From here we can determine if the sequence of partial sums i.e. the series diverges or converges.

Given the infinite series:

$$ \sum_{k = 1}^{\infty} \frac{1}{k(k + 1)} $$

we have the following sequences of partial sums:

$$ \begin{gather} S_1 = \frac{1}{2} = \frac{1}{2}\\ S_2 = \frac{1}{2} + \frac{1}{6} = \frac{2}{3}\\ S_3 = \frac{1}{2} + \frac{1}{6} + \frac{1}{12} = \frac{3}{4}\\ S_4 = \frac{1}{2} + \frac{1}{6} + \frac{1}{12} + \frac{1}{20} = \frac{4}{5}\\ \end{gather} $$

Based on the pattern in the sequence of partial sums, a reasonable conjecture is that $S_n = \frac{n}{n + 1}$, for $n = 1, 2, 3, \dots$, which produces the sequence $\{\frac{1}{2}, \frac{2}{3}, \frac{3}{4}, \frac{4}{5}, \frac{5}{6}, \dots \}$. Because $\lim_{n \to \infty} \frac{n}{n + 1} = 1$, we claim that

$$ \sum_{k = 1}^{\infty} \frac{1}{k(k + 1)} = \lim_{n \to \infty} S_n = 1 $$

Geometric Sequences and Series

Geometric sequences have the property that each term is obtained by multiplying the previous term by a fixed constant, called the ratio. They have the form $\{r^n\}$ or $\{ar^n\}$, where the ratio $r$ and $a$ are real numbers.

$$ \begin{gather} 8 + \frac{8}{3} + \frac{8}{9} + \dots\\ 8 + 8\left(\frac{1}{3}\right) + 8\left(\frac{1}{3}\right)^2 + \dots \end{gather} $$

When $|r| < 1$ the resulting numbers decrease to $0$.

When $-1 < r < 0$, e.g. ${(-0.75)^n}$ the resulting sequence oscillates and converges to $0$.

When $r > 1$ then resulting numbers increase in magnitude without bound (diverges).

When $r < -1$ the resulting sequence oscillates and does not converge (diverges).

Geometric Series

Here is the geometric sequence from the beginning expressed as an infinite series:

$$ \sum_{k = 0}^{\infty} 8 \left(\frac{1}{3}\right)^k $$

There are multiple ways to express geometric series.

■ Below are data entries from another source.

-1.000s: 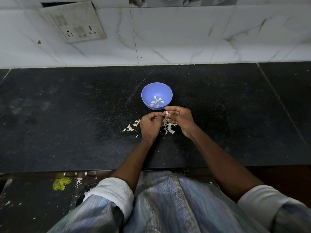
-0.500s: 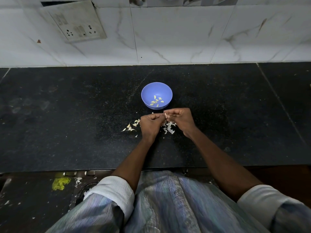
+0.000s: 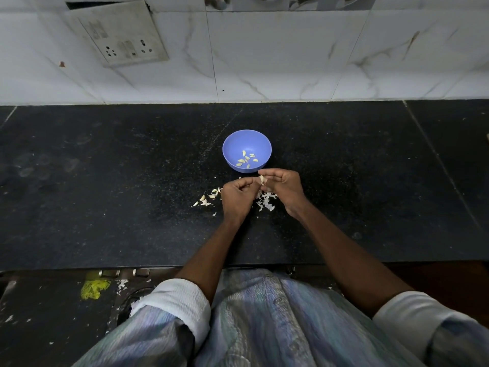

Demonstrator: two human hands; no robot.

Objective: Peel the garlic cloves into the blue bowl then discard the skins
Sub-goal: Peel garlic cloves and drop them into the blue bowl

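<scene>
Clove (image 3: pixel 262 179) pinched between both hands, just before the bowl (image 3: pixel 232 144).
Right hand (image 3: pixel 284 188) grips it; left hand (image 3: pixel 238 196) should strip skin onto the table (image 3: pixel 105 181), then drop it in.

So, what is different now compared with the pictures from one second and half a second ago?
Very little. The right hand closed toward the left hand half a second ago and has now opened slightly again, showing the garlic clove pinched at its fingertips. Both hands keep working that clove. The blue bowl, the peeled cloves inside it and the skins on the counter stayed in place.
</scene>
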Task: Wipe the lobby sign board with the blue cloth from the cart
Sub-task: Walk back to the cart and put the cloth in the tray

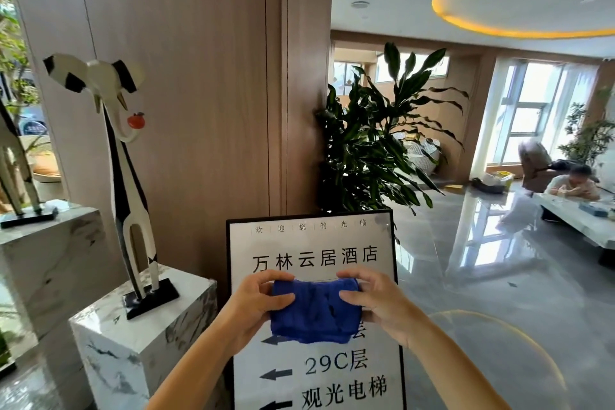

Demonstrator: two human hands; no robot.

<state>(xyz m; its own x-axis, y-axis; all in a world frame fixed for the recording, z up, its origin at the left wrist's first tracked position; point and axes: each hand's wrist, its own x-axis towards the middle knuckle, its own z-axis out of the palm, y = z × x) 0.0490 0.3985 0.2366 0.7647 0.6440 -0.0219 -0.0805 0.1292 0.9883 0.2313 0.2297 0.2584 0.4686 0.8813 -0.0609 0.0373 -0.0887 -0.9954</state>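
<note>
The blue cloth (315, 309) is bunched into a thick wad, held up in front of the middle of the lobby sign board (312, 243), which stands on the floor against a wood-panelled column (186, 76). The left hand (258, 304) pinches its left edge between thumb and curled fingers; the right hand (376, 303) pinches the right edge the same way. Whether the cloth already touches the glass cannot be told.

The board looks like a light, free-standing frame, so a hard push high up may tip or slide it. A bunched cloth probably wipes with only a small patch and may leave streaks. Wide strokes to the left could bring an elbow near the elephant figure (128, 156) on its marble plinth (143, 336).

The cloth covers the middle lines of print, the board's foot is cut off below, and the cart is out of view.
</note>
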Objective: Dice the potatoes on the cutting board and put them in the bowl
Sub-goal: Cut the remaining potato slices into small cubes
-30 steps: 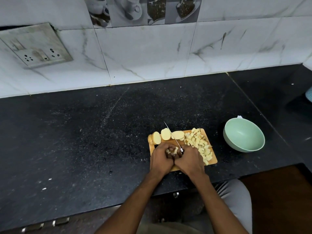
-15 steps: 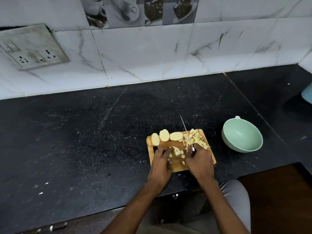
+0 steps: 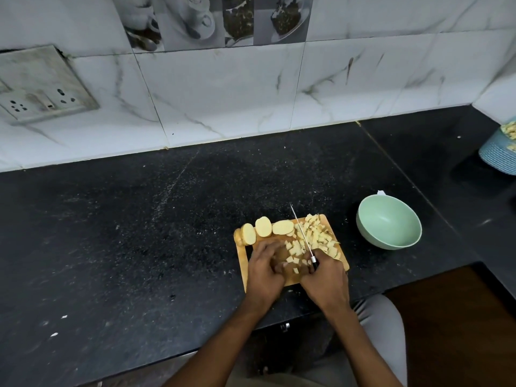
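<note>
- The board (image 3: 242, 270), small and wooden, lies near the front edge of the dark speckled worktop (image 3: 139, 233).
- Along the board's far edge sit uncut potato slices (image 3: 264, 233), overlapping one another in a row from the left corner toward the middle.
- A heap of dice (image 3: 318, 236) covers the board's right part; a smaller loose group lies in the middle between the two hands.
- The right hand (image 3: 326, 283) is wrapped around the handle of a knife (image 3: 301, 233); its thin blade points away from the person and slightly left, running along the left side of the dice heap.
- The left hand (image 3: 265, 270) rests on the board's left part with fingers curled over pieces beside the blade; whether it pinches any of them cannot be told.
- The bowl (image 3: 371, 233), pale green, stands on the worktop just right of the board, not touching it; no potato shows inside.
- At the far right edge a blue ribbed dish (image 3: 499, 157) holds some yellowish pieces.
- A socket plate (image 3: 42, 85) is set in the white marbled wall tiles (image 3: 223, 93) at upper left.
</note>
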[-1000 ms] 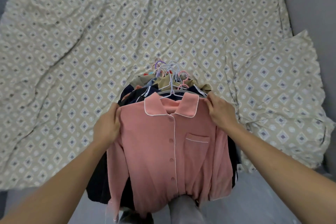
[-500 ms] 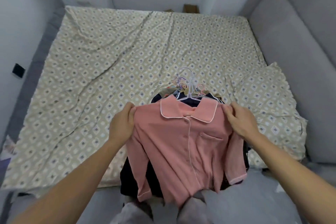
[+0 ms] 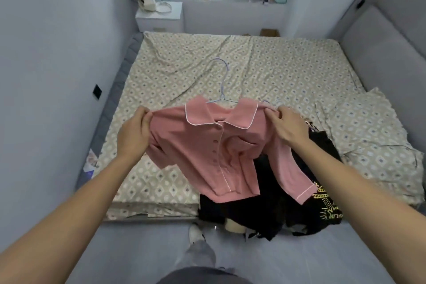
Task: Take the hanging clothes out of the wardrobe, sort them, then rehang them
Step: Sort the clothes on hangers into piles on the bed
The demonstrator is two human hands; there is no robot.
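Note:
A pink button-up shirt point(image 3: 221, 152) with white piping hangs in the air on a pale lilac hanger point(image 3: 221, 80), its hook sticking up above the collar. My left hand point(image 3: 133, 132) grips the shirt's left shoulder and my right hand point(image 3: 288, 125) grips its right shoulder. Below and to the right, a pile of dark clothes point(image 3: 306, 205) on hangers lies at the near edge of the bed point(image 3: 265, 69), one piece showing a yellow print.
The bed has a beige diamond-pattern sheet and a matching pillow point(image 3: 373, 136) at the right. A grey padded headboard point(image 3: 378, 37) stands on the right, a white nightstand point(image 3: 159, 18) at the far left corner. Grey floor and my legs are below.
I have lifted the pink shirt up and left off the pile of hangered clothes, which now lies uncovered on the bed edge. The view has tilted up to show the room.

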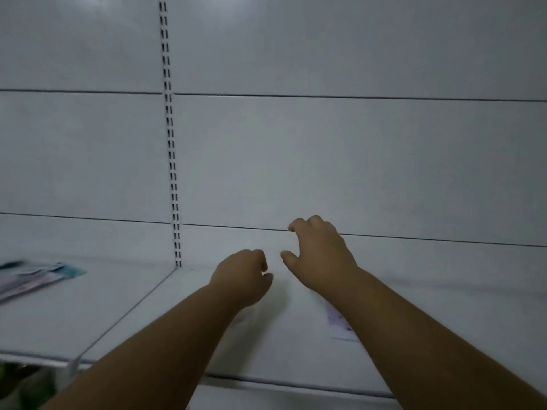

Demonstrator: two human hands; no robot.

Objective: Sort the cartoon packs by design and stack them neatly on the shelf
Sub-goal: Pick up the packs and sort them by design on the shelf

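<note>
Packs (35, 281) are seen lying far left on the shelf (88, 315), nearer the left hand (242, 276); both hands, right hand (319, 255) included, are loosely curled, holding nothing.

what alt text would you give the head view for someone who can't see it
Two bare forearms reach over a white shelf, the left hand and right hand loosely curled and holding nothing. A blurred stack of packs lies at far left, and part of another pack shows under the right forearm.
</note>
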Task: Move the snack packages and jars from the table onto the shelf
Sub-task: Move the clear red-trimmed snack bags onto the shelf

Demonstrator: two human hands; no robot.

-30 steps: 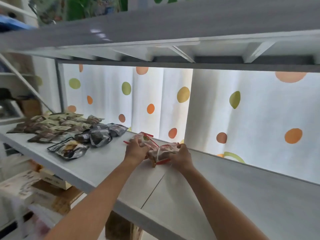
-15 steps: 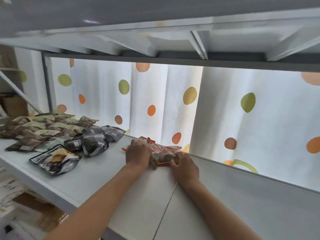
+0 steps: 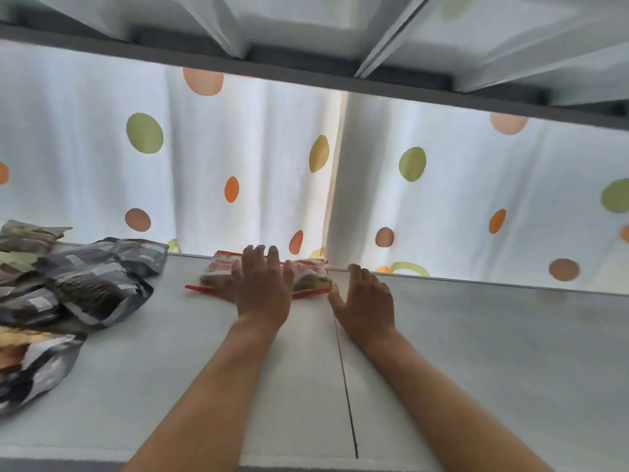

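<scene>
Bare shelf (image 3: 493,352) lay open at lower right of frame; dark snack packages (image 3: 92,284) crowded the left; upper shelf (image 3: 306,35) limited headroom.

Two bare forearms are showing from the bottom edge up to the wrists, with no sleeve, cuff or glove covering either one as far as the frame reaches. The left hand (image 3: 263,287) is showing its back to the camera, four fingers visible with rounded nails, the tips blurred. The right hand (image 3: 367,303) is also showing its back, knuckles forming a low ridge, thumb set out to the side. No ring, watch, strap or bracelet is appearing on either wrist or finger. Both forearms are looking smooth and unmarked, widening steadily toward the elbows, which are lying out of view.
</scene>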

$$ \sum_{k = 0}^{\infty} ar^k = \sum_{k = 1} ar^{k - 1} = \sum_{k = 5} ar^{k - 5} $$

When $|r| < 1$ we can find the sum of the series with:

$$ \frac{a}{1 - r} $$

Strategies

Given a series such as:

$$ \sum_{j = 1}^{\infty} 8^{-2j} $$

We can refactor:

$$ \begin{gather} 8^{-2j}\\ (8^{-2})^j\\ (8^{-2})(8^{-2})^{j - 1} \end{gather} $$

Given a series such as:

$$ \sum_{k = 1}^{\infty} \frac{3^k}{8^k}\\ $$

We can refactor:

$$ \begin{gather} \frac{3^k}{8^k}\\ \left(\frac{3^k}{8^k}\right)\\ \left(\frac{3}{8}\right)^k\\ \left(\frac{3}{8}\right)\left(\frac{3}{8}\right)^{k - 1}\\ \end{gather} $$

If $k \ne 1, k > 1$, simply find the series, then subtract the missing terms:

$$ \sum_{k = 3}^{\infty} \frac{3}{8}^{k - 1} = \sum_{k = 1}^{\infty} \frac{3}{8}^{k - 1} - \frac{3}{8}^{(3) - 1} - \frac{3}{8}^{(2) - 1} $$

When $k = 0$, our form the series must be:

$$ \sum_{k = 0}^{\infty} -\frac{5}{6}^{k}\\ $$

In this case, $r = -\frac{5}{6}$ and $a = 1$

A rational and repeating number such as $0.161616 \dots$ can be expressed as the sequence:

$$ 0.16 + 0.0016 + 0.000016 + \dots $$

Each term is some ratio ($r$) times the previous number ($.01$). Therefore, this number can be expressed as a geometric series:

$$ \sum_{k = 1}^{\infty} 16 \left(\frac{1}{100}\right)^{k - 1} $$

Telescoping Series

Given a series such as:

$$ \sum_{k = 1}^{\infty} \left( \frac{1}{k} - \frac{1}{k + 1} \right) $$

We can find an explicit formula for the $n$th term of the sequence of partial sums ${S_n}$ by expressing the series in a way that allows it to be collapsed (we cancel out terms):

$$ S_n = \left[ \left( \frac{1}{1} - \frac{1}{2} \right) + \left(\frac{1}{2} - \frac{1}{3}\right) + \dots + \left(\frac{1}{n - 1} - \frac{1}{(n - 1) + 1}\right) + \left(\frac{1}{n} - \frac{1}{n + 1} \right) \right]\\ $$

Observe that the series end at the expression from the original series i.e.:

$$ \left(\frac{1}{n} - \frac{1}{n + 1} \right) $$

And, that we have backtracked from this to an expression that has the first operand as the second operand:

$$ \begin{gather} \left(\frac{1}{n - 1} - \frac{1}{(n - 1) + 1)} \right)\\ = \left(\frac{1}{n - 1} - \frac{1}{n} \right)\\ \end{gather} $$

After cancelling terms we have the expression:

$$ S_n = \left[ \frac{1}{1} - \frac{1}{n + 1} \right]\\ $$

Now, we can find sum for any series given $n$.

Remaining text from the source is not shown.